WHAT YOU ARE ASKED TO DO
In the data below, find the line that contains "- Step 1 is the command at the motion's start" and the line that contains "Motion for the". Copy both, plus every line between them, exactly.
* * *
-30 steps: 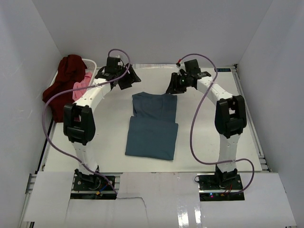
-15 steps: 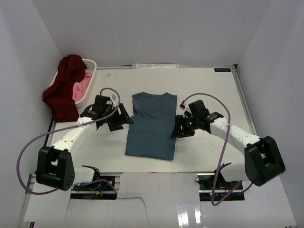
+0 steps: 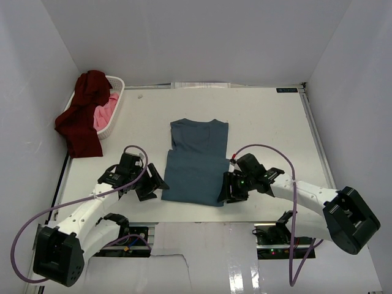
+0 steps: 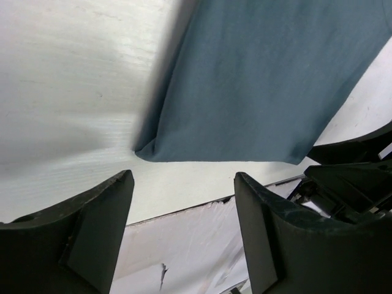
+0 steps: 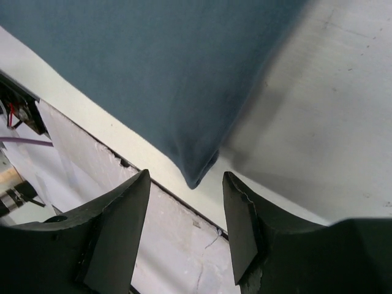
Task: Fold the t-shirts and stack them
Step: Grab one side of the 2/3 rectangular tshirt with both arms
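The dusty teal-blue t-shirt [image 3: 196, 160] lies folded flat mid-table, collar at the far end. My left gripper [image 3: 152, 182] is open and empty, low by the shirt's near left corner. In the left wrist view the shirt [image 4: 257, 79] fills the top, and its corner [image 4: 144, 149] lies just ahead of my left gripper [image 4: 184, 177]. My right gripper [image 3: 228, 190] is open at the near right corner. In the right wrist view the shirt [image 5: 153, 67] ends in a corner [image 5: 196, 179] at the mouth of my right gripper [image 5: 185, 177], not pinched. A dark maroon t-shirt [image 3: 82, 119] and a pink t-shirt [image 3: 105, 113] are at the basket.
The white laundry basket [image 3: 117, 86] stands at the far left, the maroon shirt draped over its side onto the table. The table's near edge [image 3: 196, 222] runs just behind both grippers. White walls enclose the table on three sides.
Both arms have swung from the shirt's far end down its sides towards the near edge. The grippers now sit at the near corners. The shirt has not moved.
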Controlling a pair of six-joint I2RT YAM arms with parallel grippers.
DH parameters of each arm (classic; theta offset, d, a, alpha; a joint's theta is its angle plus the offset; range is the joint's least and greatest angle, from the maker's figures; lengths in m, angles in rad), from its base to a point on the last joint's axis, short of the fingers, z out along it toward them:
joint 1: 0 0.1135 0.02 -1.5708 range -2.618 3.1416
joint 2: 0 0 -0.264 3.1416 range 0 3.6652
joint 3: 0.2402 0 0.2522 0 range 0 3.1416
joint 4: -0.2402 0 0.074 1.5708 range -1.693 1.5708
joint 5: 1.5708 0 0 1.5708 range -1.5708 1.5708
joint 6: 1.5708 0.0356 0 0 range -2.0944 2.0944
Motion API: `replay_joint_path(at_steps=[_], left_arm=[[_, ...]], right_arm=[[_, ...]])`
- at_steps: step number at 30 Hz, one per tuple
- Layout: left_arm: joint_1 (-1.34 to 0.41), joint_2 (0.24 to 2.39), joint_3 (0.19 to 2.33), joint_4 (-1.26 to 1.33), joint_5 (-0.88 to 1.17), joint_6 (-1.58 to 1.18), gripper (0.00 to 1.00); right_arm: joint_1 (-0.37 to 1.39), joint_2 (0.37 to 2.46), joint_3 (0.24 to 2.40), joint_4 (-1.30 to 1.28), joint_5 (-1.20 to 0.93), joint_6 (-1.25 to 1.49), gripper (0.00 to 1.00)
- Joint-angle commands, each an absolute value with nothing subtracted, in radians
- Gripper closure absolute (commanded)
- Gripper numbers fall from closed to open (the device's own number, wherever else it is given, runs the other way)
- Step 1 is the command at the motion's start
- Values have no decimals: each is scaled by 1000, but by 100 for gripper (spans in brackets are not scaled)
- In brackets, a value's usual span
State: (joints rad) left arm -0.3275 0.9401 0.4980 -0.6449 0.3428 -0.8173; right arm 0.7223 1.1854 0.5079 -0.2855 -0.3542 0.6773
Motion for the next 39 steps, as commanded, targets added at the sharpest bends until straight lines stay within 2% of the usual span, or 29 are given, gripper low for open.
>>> replay_joint_path(at_steps=[1,8,9,10,13,15,20,22,23,27,29,30,31,39], left_arm=[[-345,913,469,-643,281,-916,25],[-373,1025,430,-603,222,-1005,25],[-376,1037,430,-600,219,-1008,25],[-380,1051,426,-592,216,-1009,25],[-388,1058,422,-575,203,-1011,25],[-388,1066,413,-566,196,-1011,27],[-393,1098,399,-540,196,-1009,35],[-394,1100,397,-538,186,-1009,48],[-394,1098,391,-532,183,-1011,55],[-394,1103,385,-519,190,-1009,64],[-394,1112,382,-508,196,-1008,73],[-394,1121,376,-503,204,-1009,83],[-394,1123,373,-496,219,-1008,100],[-448,1146,371,-466,287,-1000,100]], right_arm=[[736,1204,479,-169,-328,753,43],[744,1253,439,-68,-298,801,48],[744,1259,439,-61,-302,808,50],[747,1264,439,-55,-302,810,57],[749,1273,437,-60,-304,813,64],[750,1267,437,-61,-299,815,67],[750,1272,445,-69,-295,810,85],[750,1275,449,-71,-296,808,92],[750,1276,451,-71,-296,808,92],[750,1278,459,-75,-299,805,92],[750,1276,459,-77,-298,801,92],[750,1275,462,-87,-298,798,92],[750,1269,465,-97,-295,792,92],[730,1212,462,-207,-324,749,92]])
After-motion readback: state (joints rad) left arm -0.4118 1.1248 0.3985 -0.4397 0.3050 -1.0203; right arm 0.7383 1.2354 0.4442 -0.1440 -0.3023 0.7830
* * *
SOLUTION TO THIS TASK
- Step 1 is the command at the motion's start
- Values have no decimals: each is scaled by 1000, but by 100 for gripper (spans in brackets are not scaled)
- In brackets, a value's usual span
State: (joints rad) left arm -0.3275 0.9401 0.4980 -0.6449 0.3428 -0.8173; right arm 0.7223 1.1854 0.5079 -0.2855 -0.3542 0.6773
Motion for the next 39 steps, as commanded, targets added at the sharpest bends until straight lines stay within 2% of the usual span, or 29 are given, gripper low for open.

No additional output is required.